Mimì coraggiosa, ma piena di fragilità, alla ricerca dell’amore che quando finalmente arriva, fatica però a tenere. Con gli uomini le sue insicurezze affiorano, come con suo padre, con il quale ha da sempre un rapporto difficile; è divisa tra la necessità di approvazione e l’eterna e frustrante difficoltà a ottenerla. Divisa tra quel suo bisogno quasi fisico di cantare, incidere dischi, salire sul palcoscenico, ‘toccare’ il suo pubblico e la voglia di una vita più semplice, fatta di cose più piccole che adora, come cucinare, andare al cinema, passare una serata con gli amici. È in queste contraddizioni che Mimì si muove, vive. Affronta il successo, tocca la vetta e conosce in modo profondo la caduta, l’insuccesso, le voci terribili che girano su di lei e che la costringono di fatto al ritiro, ma lo fa sempre a testa alta; resiste, con la grazia che solo una donna possiede e che è l’arma che le permette di non affogare e di ritrovare il coraggio per tornare alla ribalta, riprendendosi quello che le era stato tolto.
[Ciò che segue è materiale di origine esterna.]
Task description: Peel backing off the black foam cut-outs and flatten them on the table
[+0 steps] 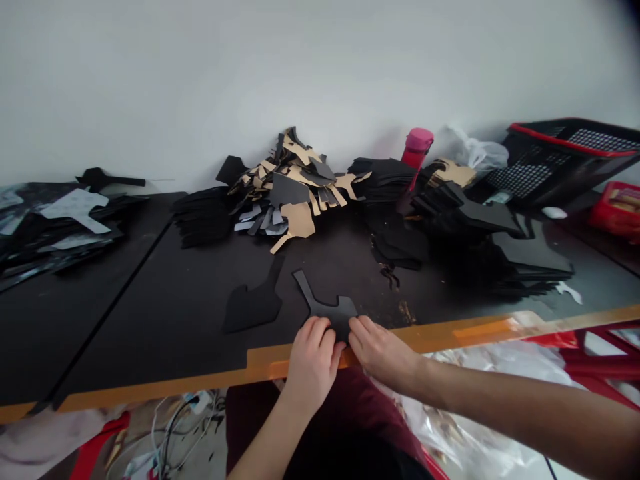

Riprendendosi il suo pubblico.
Ricordarla è un dovere
Il regista Riccardo Donna racconta: “il ricordo di Mia era ancora vivo tra la gente della mia età, il mio è stato dunque un lavoro sulla memoria, un concetto a me molto caro, perché oggi in questo mondo in cui tendiamo a usare e gettare tutto, è facile dimenticare e perdere il patrimonio della nostra storia. Un pezzetto di quella storia è il mio film. È un racconto imperfetto, come è giusto che sia, perché alcune cose Mimì non ha potuto raccontarcele, ma le abbiamo immaginate. Ma è un racconto umano e attuale. Perché in questo mondo dove la macchina del fango è diventato uno sport molto diffuso, è giusto rendere omaggio a Mimì che della calunnia fu una tragica vittima. Un lavoro che vorrei dedicare alla generazione che nasceva quando Mimi moriva e che forse, grazie a questo film, la conoscerà. Mi piace il titolo Io Sono Mia: racchiude il riscatto di una vita vissuta con dolore”.